Urine mRNA to identify a novel pseudoexon causing dystrophinopathy

Layal Antoury, Ningyan Hu, Basil Darras, Thurman M Wheeler, Layal Antoury, Ningyan Hu, Basil Darras, Thurman M Wheeler

Abstract

In muscular dystrophies, identification of pathogenic pseudoexons involves sequencing of the target gene cDNA derived from muscle mRNA. Here we use a urine "liquid biopsy," droplet digital PCR, and sequencing of PCR products to identify a novel cryptic splice site in DMD intron 67 that causes dystrophinopathy. Pseudoexon inclusion is 35% in urine cells, 34% in urine extracellular RNA (exRNA), and 54% in muscle biopsy tissue, but absent in serum exRNA. Our results suggest that cryptic splice site use varies depending on the RNA source, and that urine RNA has the potential to substitute for muscle biopsies to identify DMD pseudoexons.

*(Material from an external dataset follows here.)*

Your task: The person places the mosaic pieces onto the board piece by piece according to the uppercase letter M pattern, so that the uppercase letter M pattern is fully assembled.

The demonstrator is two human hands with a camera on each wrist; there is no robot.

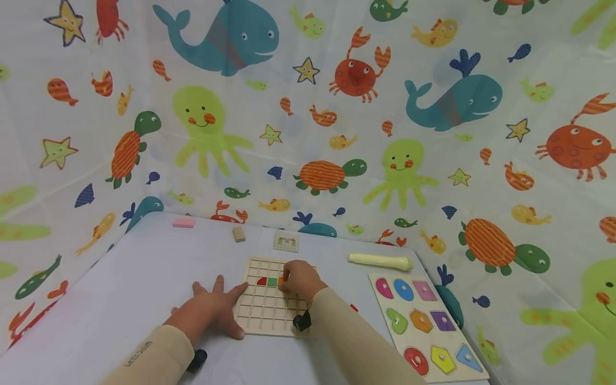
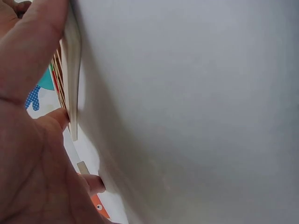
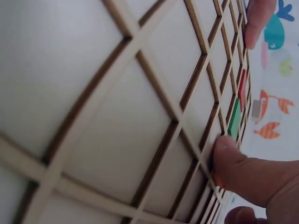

Conflict of interest statement

A patent application has been filed on the use of urine exRNA as markers of muscular dystrophies.

Figures

Figure 1
Figure 1
A novel point mutation in the 5′ splice site of intron 67 of the DMD gene causes dystrophinopathy. (A) Sequence of a normal DMD gene with an intact consensus 5′ splice site (5′ ss) in intron 67 (upper) and the location of the DMD intron 67 t‐to‐g substitution variant, shown in orange, that disrupts the 5′ss (lower). (B) Immunohistochemical analysis of biceps muscle biopsy cryosections from the individual with BMD (upper) using antibodies specific for the N‐terminus, rod domain, and C‐terminus portions of the dystrophin protein. A normal human muscle biopsy served as a control (lower). Hematoxylin and eosin (H&E) shows dystrophic muscle characterized by extensive loss of muscle fibers and replacement with fat and connective tissue. Bars = 50 μm.
Figure 2
Figure 2
Urine exRNA identifies a DMD cryptic splice site and frame‐shifting pseudoexon. (A) Examination of urine exRNA, urine cell total RNA, serum exRNA, and commercially available total RNA from UA muscle tissue using RT‐PCR and primers targeting DMD exons 66 and 68. (B) Sequencing of the PCR products from UA urine exRNA and muscle (right upper and lower) showed normal splicing of exons 67 and 68. By contrast, splice products in the urine exRNA and biceps muscle biopsy (left upper and lower) from the BMD patient both show inclusion of the first five nucleotides of intron 67. In addition, examination of the urine exRNA chromatogram also reveals a second splice product that shows the normal transition from exon 67 to exon 68, identical to UA urine exRNA and muscle. (C) Diagram of the cryptic splice site in intron 67 that shifts the reading frame to create a premature termination codon in exon 68, explaining the dystrophinopathy in this individual.
Figure 3
Figure 3
Quantification of intron 67 inclusion by droplet digital PCR (ddPCR). We used ddPCR to examine DMD intron 67 inclusion in serum exRNA, urine exRNA, urine cells, and biceps muscle biopsy tissue samples. Total RNA from UA muscle tissue served as a control. (A) Assay design using separate primer probe (PP) sets to identify intron 67 inclusion (DMD‐int‐67‐68) and intron 67 exclusion (DMD‐67‐68). The left primers targeting exon 67 and the right primers targeting exon 68 are identical in each PP set. Identification of intron 67 (orange)–containing transcripts uses a fluorescent FAM–labeled probe that targets the splice junction for exon 67‐intron 67‐exon 68, while identification of normally spliced transcripts uses a FAM–labeled probe that targets the splice junction for exons 67‐68. The DMD‐int67‐68 PP set amplifies only those transcripts that contain intron 67, and has an amplicon size of 102 base pairs (bp). The DMD‐67‐68 PP set amplifies only those transcripts that are spliced normally, lack intron 67, and have an amplicon size of 97 bp. (B) Representative droplet populations (blue) in BMD serum exRNA, urine exRNA, urine cells, and muscle, and UA muscle samples using each assay (DMD‐int67‐68 and DMD‐67‐68). (C) Quantification of DMD splice products that include intron 67 (left) and exclude intron 67 (right) as copies per microliter cDNA. Individual data points represent the mean of duplicate assays for each sample. Note that values for intron 67 inclusion in serum exRNA and UA muscle tissue RNA are zero. Error bars indicate mean ± s.e.m. (D) Calculation of DMD intron 67 inclusion using data in (C). Note that values for serum exRNA and UA muscle are zero.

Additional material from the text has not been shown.